◆ What to work on ◆
As the lines appear below, please set them down exactly, starting at the first and finishing with the one containing "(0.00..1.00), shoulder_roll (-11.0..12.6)".

◆ Material provided ◆
▬▬▬▬▬▬
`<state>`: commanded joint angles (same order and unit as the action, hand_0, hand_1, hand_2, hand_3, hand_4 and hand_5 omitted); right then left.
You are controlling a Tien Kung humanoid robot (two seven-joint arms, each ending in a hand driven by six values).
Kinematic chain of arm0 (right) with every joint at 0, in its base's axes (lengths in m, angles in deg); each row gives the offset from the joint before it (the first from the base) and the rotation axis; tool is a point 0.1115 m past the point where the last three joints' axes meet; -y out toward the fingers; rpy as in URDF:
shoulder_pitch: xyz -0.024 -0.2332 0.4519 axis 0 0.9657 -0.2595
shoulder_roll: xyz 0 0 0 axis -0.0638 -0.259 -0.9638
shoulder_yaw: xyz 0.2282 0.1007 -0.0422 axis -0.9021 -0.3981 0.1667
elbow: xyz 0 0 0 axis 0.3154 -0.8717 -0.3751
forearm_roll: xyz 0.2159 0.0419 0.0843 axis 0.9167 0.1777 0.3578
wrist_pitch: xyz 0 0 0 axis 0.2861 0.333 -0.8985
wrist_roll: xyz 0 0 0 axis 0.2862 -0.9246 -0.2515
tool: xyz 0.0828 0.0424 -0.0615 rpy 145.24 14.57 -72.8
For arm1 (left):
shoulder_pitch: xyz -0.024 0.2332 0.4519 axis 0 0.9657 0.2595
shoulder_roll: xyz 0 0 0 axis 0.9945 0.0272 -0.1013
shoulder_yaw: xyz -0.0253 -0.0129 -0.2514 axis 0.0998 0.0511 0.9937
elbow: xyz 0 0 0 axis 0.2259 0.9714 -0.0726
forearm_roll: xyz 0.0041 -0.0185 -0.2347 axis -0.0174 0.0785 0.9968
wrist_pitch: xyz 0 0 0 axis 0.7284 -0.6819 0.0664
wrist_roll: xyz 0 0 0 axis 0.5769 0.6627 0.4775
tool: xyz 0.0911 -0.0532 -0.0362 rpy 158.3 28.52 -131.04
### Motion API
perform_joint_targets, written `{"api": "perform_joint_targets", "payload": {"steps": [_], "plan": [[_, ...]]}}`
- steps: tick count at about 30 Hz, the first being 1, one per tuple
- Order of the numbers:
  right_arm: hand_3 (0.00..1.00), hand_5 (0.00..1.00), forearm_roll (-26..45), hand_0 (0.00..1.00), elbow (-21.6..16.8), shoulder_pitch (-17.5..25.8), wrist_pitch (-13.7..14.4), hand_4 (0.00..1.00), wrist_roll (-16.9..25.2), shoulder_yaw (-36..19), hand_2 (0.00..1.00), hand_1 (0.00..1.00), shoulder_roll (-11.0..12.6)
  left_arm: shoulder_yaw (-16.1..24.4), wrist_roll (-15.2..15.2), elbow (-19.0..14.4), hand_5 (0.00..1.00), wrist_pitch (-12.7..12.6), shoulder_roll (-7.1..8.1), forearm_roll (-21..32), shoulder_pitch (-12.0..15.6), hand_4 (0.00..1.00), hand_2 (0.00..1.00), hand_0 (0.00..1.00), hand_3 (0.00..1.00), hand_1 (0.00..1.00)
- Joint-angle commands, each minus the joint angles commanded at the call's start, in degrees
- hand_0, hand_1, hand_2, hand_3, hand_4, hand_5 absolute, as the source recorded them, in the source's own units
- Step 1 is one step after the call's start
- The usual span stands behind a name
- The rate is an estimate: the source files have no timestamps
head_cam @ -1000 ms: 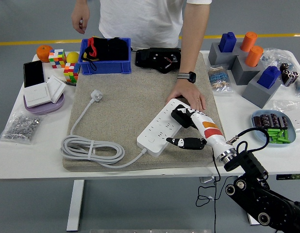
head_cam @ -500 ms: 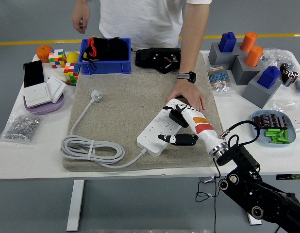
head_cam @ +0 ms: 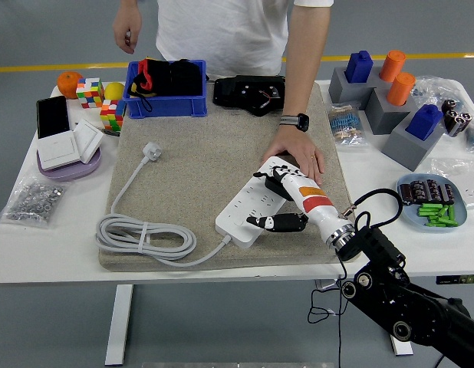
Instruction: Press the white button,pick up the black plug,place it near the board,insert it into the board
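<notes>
The cord lies coiled at eight o'clock on the mat, its white plug loose at ten o'clock. The board sits at centre; no black plug shows anywhere. The right hand hovers over the board's near end, fingers half-curled, holding nothing. By my reading, it is the button press, with everything else left. A person's hand steadies the board's far end at two o'clock.

A blue bin is being kept at the far edge of the grey mat. Puzzle cubes and an orange are being displayed just left of it. Green pieces are being held in a blue plate.
</notes>
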<state>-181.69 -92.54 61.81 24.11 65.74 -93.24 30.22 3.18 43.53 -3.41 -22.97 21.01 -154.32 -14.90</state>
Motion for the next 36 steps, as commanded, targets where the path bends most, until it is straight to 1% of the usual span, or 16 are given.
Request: {"api": "perform_joint_targets", "payload": {"steps": [4, 8, 13, 15, 18, 20, 21, 22, 24, 26, 27, 32, 33, 36], "plan": [[0.781, 0.403, 0.1, 0.888, -1.4, 0.3, 0.0, 0.998, 0.1, -0.7, 0.809, 0.859, 0.5, 0.4, -0.1, 0.0, 0.198, -0.1, 0.04, -0.3, 0.1, 0.562, 0.658, 0.684, 0.685, 0.677], [0.781, 0.403, 0.1, 0.888, -4.6, 0.4, 0.0, 0.998, 0.1, -2.7, 0.809, 0.859, 1.1, 0.6, -0.1, 0.0, 0.198, 0.0, 0.02, -0.6, 0.2, 0.562, 0.658, 0.684, 0.685, 0.677], [0.782, 0.402, -0.5, 0.888, -9.9, 1.0, -0.1, 0.998, 0.1, -5.5, 0.808, 0.859, 2.0, 0.2, 0.0, 0.0, 0.198, -0.1, -0.13, 0.0, 0.1, 0.562, 0.658, 0.684, 0.685, 0.676], [0.779, 0.403, -0.8, 0.888, -12.4, 1.7, -0.3, 0.998, 0.1, -7.0, 0.804, 0.849, 2.5, -0.1, 0.0, 0.0, 0.198, -0.1, -0.16, 0.4, 0.0, 0.562, 0.658, 0.684, 0.685, 0.677], [0.779, 0.403, -1.1, 0.888, -14.6, 2.8, -0.5, 0.998, 0.0, -8.6, 0.804, 0.849, 3.1, 0.0, 0.1, 0.0, 0.198, -0.1, -0.19, 0.3, -0.1, 0.562, 0.658, 0.684, 0.685, 0.677], [0.779, 0.403, -1.6, 0.888, -16.6, 4.4, -0.8, 0.998, 0.2, -10.4, 0.804, 0.849, 3.9, 0.1, 0.1, 0.0, 0.198, -0.1, -0.17, 0.4, -0.1, 0.562, 0.658, 0.684, 0.685, 0.677], [0.770, 0.404, -1.6, 0.865, -17.4, 5.4, -0.8, 0.998, 0.4, -11.4, 0.786, 0.815, 4.4, 0.2, 0.1, 0.0, 0.198, -0.2, -0.14, 0.4, -0.1, 0.562, 0.658, 0.684, 0.685, 0.677], [0.770, 0.404, -1.7, 0.865, -18.1, 6.7, -0.8, 0.998, 0.7, -12.7, 0.786, 0.815, 4.9, 0.3, 0.1, 0.0, 0.198, -0.2, -0.10, 0.4, -0.1, 0.562, 0.658, 0.684, 0.685, 0.677], [0.770, 0.404, -1.6, 0.865, -18.7, 8.3, -1.1, 0.998, 0.9, -14.7, 0.786, 0.815, 5.5, 0.5, 0.1, 0.0, 0.198, -0.3, -0.05, 0.2, -0.1, 0.562, 0.658, 0.684, 0.685, 0.677], [0.770, 0.404, -1.1, 0.865, -19.0, 11.2, -1.9, 0.998, 0.8, -18.1, 0.786, 0.815, 6.2, 1.1, 0.0, 0.0, 0.198, -0.3, 0.01, -0.2, 0.0, 0.562, 0.658, 0.684, 0.685, 0.677], [0.748, 0.335, -0.8, 0.803, -19.0, 12.3, -2.4, 0.998, 0.6, -19.6, 0.744, 0.772, 6.3, 1.2, 0.1, 0.0, 0.199, -0.4, 0.04, -0.3, 0.0, 0.563, 0.657, 0.685, 0.685, 0.676], [0.748, 0.335, 0.9, 0.803, -18.8, 18.4, -4.3, 0.998, -0.9, -26.3, 0.744, 0.772, 6.6, 1.2, 0.2, 0.0, 0.199, -0.5, 0.04, -0.2, -0.2, 0.563, 0.657, 0.685, 0.685, 0.676], [0.732, 0.250, 1.1, 0.791, -18.7, 19.6, -5.0, 0.904, -1.3, -27.5, 0.702, 0.738, 6.5, 1.1, 0.3, 0.0, 0.198, -0.6, 0.02, 0.0, -0.3, 0.562, 0.658, 0.685, 0.685, 0.676], [0.732, 0.250, 0.1, 0.791, -18.7, 23.6, -6.6, 0.904, -2.8, -31.4, 0.702, 0.738, 5.6, 0.9, 0.4, 0.0, 0.198, -0.7, -0.13, 0.3, -0.4, 0.562, 0.658, 0.685, 0.685, 0.676]]}}
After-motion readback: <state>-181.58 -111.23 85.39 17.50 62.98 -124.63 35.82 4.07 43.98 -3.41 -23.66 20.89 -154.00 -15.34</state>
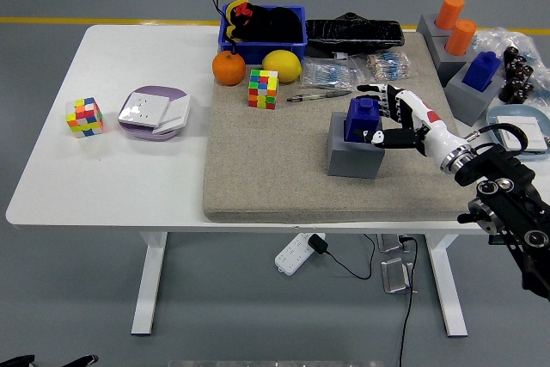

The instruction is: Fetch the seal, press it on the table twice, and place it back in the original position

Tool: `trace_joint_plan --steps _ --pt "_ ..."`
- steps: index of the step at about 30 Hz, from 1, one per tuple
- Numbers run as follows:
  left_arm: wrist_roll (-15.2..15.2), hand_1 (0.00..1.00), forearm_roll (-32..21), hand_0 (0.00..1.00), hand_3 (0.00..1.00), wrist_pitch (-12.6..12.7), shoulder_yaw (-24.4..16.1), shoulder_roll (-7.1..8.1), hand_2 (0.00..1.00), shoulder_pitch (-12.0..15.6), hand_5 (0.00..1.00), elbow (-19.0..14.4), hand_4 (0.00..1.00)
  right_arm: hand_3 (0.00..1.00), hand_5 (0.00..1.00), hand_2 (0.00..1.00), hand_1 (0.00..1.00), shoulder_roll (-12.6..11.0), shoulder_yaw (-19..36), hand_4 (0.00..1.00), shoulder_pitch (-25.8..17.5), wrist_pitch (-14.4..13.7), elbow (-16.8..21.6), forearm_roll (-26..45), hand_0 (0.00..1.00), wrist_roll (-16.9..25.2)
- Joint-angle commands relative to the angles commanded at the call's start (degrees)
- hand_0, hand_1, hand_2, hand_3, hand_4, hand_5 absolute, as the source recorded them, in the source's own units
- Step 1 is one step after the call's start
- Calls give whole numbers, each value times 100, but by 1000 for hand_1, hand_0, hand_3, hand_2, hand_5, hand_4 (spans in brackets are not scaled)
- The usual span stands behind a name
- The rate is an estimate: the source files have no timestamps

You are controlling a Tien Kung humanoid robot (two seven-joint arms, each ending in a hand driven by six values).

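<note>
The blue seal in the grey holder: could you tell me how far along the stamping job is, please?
Nothing looks done yet: the blue seal sits in its grey holder on the beige mat. In hand is the fetch: the right robot hand is at the seal, fingers spread around it, not clearly gripping. Left: lifting it, pressing twice and returning it.
</note>
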Motion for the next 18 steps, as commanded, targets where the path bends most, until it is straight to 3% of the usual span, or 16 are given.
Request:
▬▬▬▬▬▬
◆ Solved exercise ◆
`<state>`: commanded joint angles (same order and unit as the action, hand_0, hand_1, hand_2, hand_3, hand_4 and hand_5 omitted); right then left.
You are controlling a Tien Kung humanoid robot (two seven-joint arms, each ending in a hand driven by six values).
Kinematic chain of arm0 (right) with every joint at 0, in its base's axes (lengths in m, angles in deg); each row gives the offset from the joint before it (the first from the base) and the rotation axis; tool is a point 0.1115 m past the point where the last three joints' axes meet; -y out toward the fingers; rpy as in URDF:
shoulder_pitch: xyz -0.024 -0.2332 0.4519 axis 0 0.9657 -0.2595
shoulder_roll: xyz 0 0 0 axis -0.0638 -0.259 -0.9638
shoulder_yaw: xyz 0.2282 0.1007 -0.0422 axis -0.9021 -0.3981 0.1667
elbow: xyz 0 0 0 axis 0.3154 -0.8717 -0.3751
forearm_roll: xyz 0.2159 0.0419 0.0843 axis 0.9167 0.1777 0.3578
wrist_pitch: xyz 0 0 0 axis 0.2861 0.333 -0.8985
wrist_roll: xyz 0 0 0 axis 0.2862 -0.9246 -0.2515
tool: xyz 0.0828 0.0424 -0.0615 rpy 145.24 14.57 -72.8
For arm1 (left):
shoulder_pitch: xyz -0.024 0.2332 0.4519 axis 0 0.9657 0.2595
shoulder_roll: xyz 0 0 0 axis 0.9945 0.0272 -0.1013
shoulder_yaw: xyz -0.0253 -0.0129 -0.2514 axis 0.0998 0.0511 0.9937
elbow: xyz 0 0 0 axis 0.2259 0.9714 -0.0726
forearm_roll: xyz 0.0041 -0.0185 -0.2347 axis -0.0174 0.0785 0.9968
wrist_pitch: xyz 0 0 0 axis 0.7284 -0.6819 0.0664
wrist_roll: xyz 0 0 0 axis 0.5769 0.6627 0.4775
tool: xyz 0.0911 -0.0532 -0.0362 rpy 158.3 28.52 -131.04
### Motion API
perform_joint_targets, written `{"api": "perform_joint_targets", "payload": {"steps": [_], "plan": [[_, ...]]}}`
- steps: tick count at about 30 Hz, the first being 1, one per tuple
- Order of the numbers:
  right_arm: hand_3 (0.00..1.00), hand_5 (0.00..1.00), forearm_roll (-26..45), hand_0 (0.00..1.00), elbow (-21.6..16.8), shoulder_pitch (-17.5..25.8), wrist_pitch (-13.7..14.4), hand_4 (0.00..1.00), wrist_roll (-16.9..25.2), shoulder_yaw (-36..19), hand_2 (0.00..1.00), hand_1 (0.00..1.00), shoulder_roll (-11.0..12.6)

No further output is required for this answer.